If the intended behavior of bcf_hdr_remove(hdr, BCF_HL_CTG, NULL) is not to reset IDX to still be able to parse subsequent data records, is there an alternative way to do so? For reproducibility purposes, I would prefer to have control into what kind of information goes into the output binary VCF

pd3 commented 1 year ago

I am not sure what you are after exactly. The header and the body must stay consistent, the IDX field was introduced specifically for cases like this. It should be a considered a bug that htslib is not handling it properly.

freeseek commented 1 year ago

In my specific case I am writing a BCFtools plugin, so I have one in header for reading the input VCF and one out header for writing the output VCF, so I don't need to parse data records with the out header. I would prefer to have an option to output a VCF without the missing IDX numbers. I would prefer the output VCF to have no unneeded memory of what was in the input VCF

pd3 commented 1 year ago

Tags and contigs in BCF body are identified by their id which is defined implicitly by the order of their definitions in the header. This brings a problem: if, say, the first tag is removed from the header, ids of the remaining tags change by -1, and the entire BCF has to be recoded. The IDX field was introduced to preserve tag ids even when some are removed or reordered. This is part of the BCF specification and all readers must support it, you will not gain anything by doing this extra work.

freeseek commented 1 year ago

It seems to me like you are thinking about protecting the end users by preserving the contig table in the header. But what are the end users expected to use the modified header with the now missing header records for? The old contigs' rid's can be interpreted while reading the VCF but if the modified header was the one written in the output the old rid's should not be output as the corresponding table's entries would be missing from the printed header and will be discarded from memory once the executable is over.

To be specific, my use case is a plugin that lifts over a VCF from one reference to another. The in header is used to interpret the old rid's and the out header has the contig table first cleaned up with:

bcf_hdr_remove(hdr, BCF_HL_CTG, NULL);
kh_clear(vdict, hdr->dict[BCF_DT_CTG]);
for (int i=0; i<out->n[BCF_DT_CTG]; i++)
  free((void *)out->id[BCF_DT_CTG][i].key);
hdr->n[BCF_DT_CTG] = 0;

and then filled with a new contig table from an index FASTA structure. This approach effectively resets the IDX field and solves the issue on my side.
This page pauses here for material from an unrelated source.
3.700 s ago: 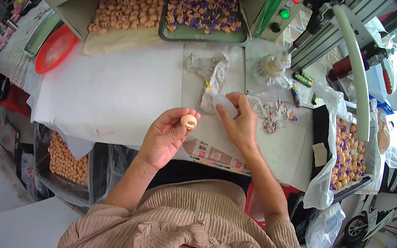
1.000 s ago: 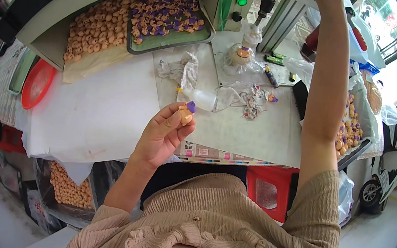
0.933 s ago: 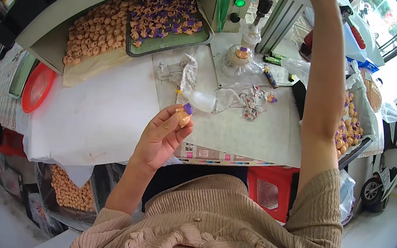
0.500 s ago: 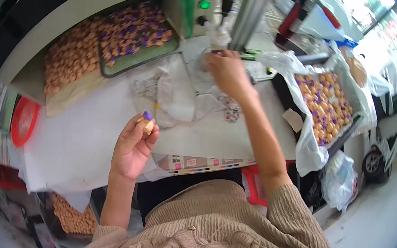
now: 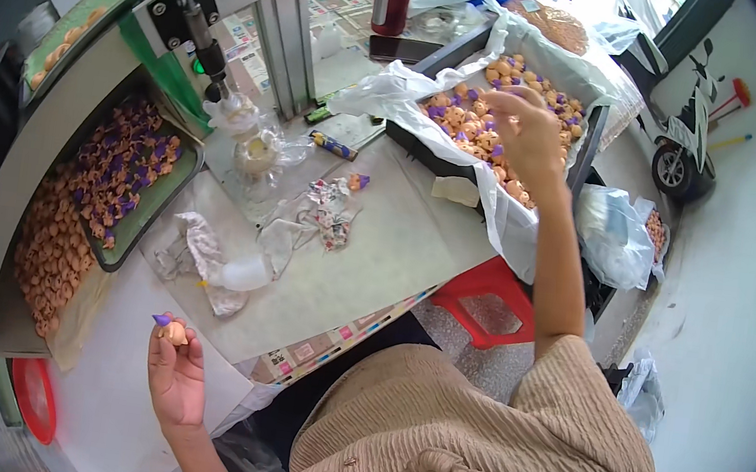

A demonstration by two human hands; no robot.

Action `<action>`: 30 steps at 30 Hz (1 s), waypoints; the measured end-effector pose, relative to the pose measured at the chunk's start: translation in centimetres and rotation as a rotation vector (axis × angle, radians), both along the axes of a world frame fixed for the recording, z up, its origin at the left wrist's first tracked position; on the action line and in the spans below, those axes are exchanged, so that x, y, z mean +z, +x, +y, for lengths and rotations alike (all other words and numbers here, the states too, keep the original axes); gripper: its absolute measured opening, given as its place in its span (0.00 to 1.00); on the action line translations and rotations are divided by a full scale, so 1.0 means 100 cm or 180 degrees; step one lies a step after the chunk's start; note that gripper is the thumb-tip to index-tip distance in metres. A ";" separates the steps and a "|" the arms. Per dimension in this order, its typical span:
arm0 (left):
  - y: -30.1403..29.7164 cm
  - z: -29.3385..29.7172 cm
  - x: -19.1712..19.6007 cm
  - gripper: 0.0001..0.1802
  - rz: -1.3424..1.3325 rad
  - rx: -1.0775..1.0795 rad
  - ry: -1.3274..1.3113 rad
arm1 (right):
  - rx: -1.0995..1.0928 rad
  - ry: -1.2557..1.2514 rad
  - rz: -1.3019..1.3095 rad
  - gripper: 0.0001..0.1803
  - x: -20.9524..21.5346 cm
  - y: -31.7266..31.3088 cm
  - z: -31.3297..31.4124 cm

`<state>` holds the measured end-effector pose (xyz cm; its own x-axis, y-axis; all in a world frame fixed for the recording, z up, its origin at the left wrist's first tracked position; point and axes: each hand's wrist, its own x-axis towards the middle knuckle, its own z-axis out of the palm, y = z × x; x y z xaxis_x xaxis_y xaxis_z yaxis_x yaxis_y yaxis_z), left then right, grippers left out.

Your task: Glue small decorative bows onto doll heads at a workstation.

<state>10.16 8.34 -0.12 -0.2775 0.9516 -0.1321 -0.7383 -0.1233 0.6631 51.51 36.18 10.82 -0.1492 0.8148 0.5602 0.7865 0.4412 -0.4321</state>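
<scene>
1. Bare pale tabletop point(image 5: 395, 253) opens between the left hand point(image 5: 178, 380) and the plastic-lined black crate point(image 5: 427, 155).
2. The left hand's fingertips clamp a toy figurine point(image 5: 176, 334) above the tabletop.
3. The right hand point(image 5: 526, 139) hangs over the crate, fingers bent; its grip I cannot tell.
4. The figurine has a rounded peach body and pointed purple tip.

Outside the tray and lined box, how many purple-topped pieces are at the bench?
2 visible: one purple-topped piece in the left hand, another beside the patterned cloth. More may be hidden by the right hand or crumpled plastic.
</scene>
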 end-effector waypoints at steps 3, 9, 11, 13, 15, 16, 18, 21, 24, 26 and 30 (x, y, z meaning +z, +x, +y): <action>-0.001 0.014 0.010 0.20 0.0213 -0.0096 0.0049 | -0.0830 0.0107 -0.0722 0.11 -0.026 0.103 0.056; 0.007 0.058 0.033 0.19 0.0538 -0.0163 -0.0060 | -0.0833 -0.0901 -0.1066 0.13 -0.050 0.181 0.113; 0.007 0.076 0.038 0.19 0.0619 -0.0083 -0.0145 | -0.0744 -0.0938 -0.1082 0.14 -0.049 0.174 0.121; -0.002 0.096 0.033 0.19 0.0725 -0.0342 -0.0311 | -0.0508 -0.0576 -0.1314 0.16 -0.038 0.158 0.121; -0.008 0.124 0.025 0.17 0.0871 -0.0500 -0.0412 | -0.0325 -0.0292 -0.1072 0.13 -0.029 0.140 0.111; -0.010 0.142 0.022 0.16 0.0984 -0.0594 -0.0463 | -0.0131 -0.0159 -0.0989 0.11 -0.016 0.126 0.100; -0.006 0.173 0.022 0.13 0.1237 -0.0705 -0.0554 | 0.0308 -0.0084 -0.0882 0.10 0.011 0.085 0.072; -0.007 0.210 0.012 0.10 0.1910 -0.0677 -0.0476 | 0.0711 -0.0443 -0.0842 0.11 0.048 0.012 0.032; -0.005 0.233 0.001 0.12 0.2282 -0.0436 -0.0399 | 0.1536 -0.0278 -0.1227 0.11 0.070 -0.044 -0.004; -0.003 0.252 -0.018 0.14 0.3529 0.0279 -0.0090 | 0.2073 -0.0152 -0.1343 0.11 0.083 -0.067 -0.030; 0.005 0.253 -0.017 0.16 0.4053 0.0908 0.0266 | 0.2483 0.0103 -0.1567 0.10 0.100 -0.104 -0.056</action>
<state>10.64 33.68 -1.85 -0.3553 0.8314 0.4272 0.4563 -0.2446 0.8556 41.14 30.56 20.84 -0.8770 0.3682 0.3088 0.3530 0.9296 -0.1060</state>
What would be a use case for using bcf_hdr_remove(hdr, BCF_HL_CTG, NULL) while keeping the contig table in memory?

I am mostly curious. I am not necessarily advocating for one way or another and I was trying to understand if there was a canonical way to remove both the dictionary and the contig table from a header structure.

pd3 commented 1 year ago

It is not about protecting end users, but about preserving the integrity of the BCF, about programming convenience and about the speed of processing. Also it is not only about contigs, but also about FILTER, INFO, and FORMAT tags. For FILTER,INFO,FORMAT this has been used for quite a while and it works, for contigs you happened to test a combination of steps that revealed a bug.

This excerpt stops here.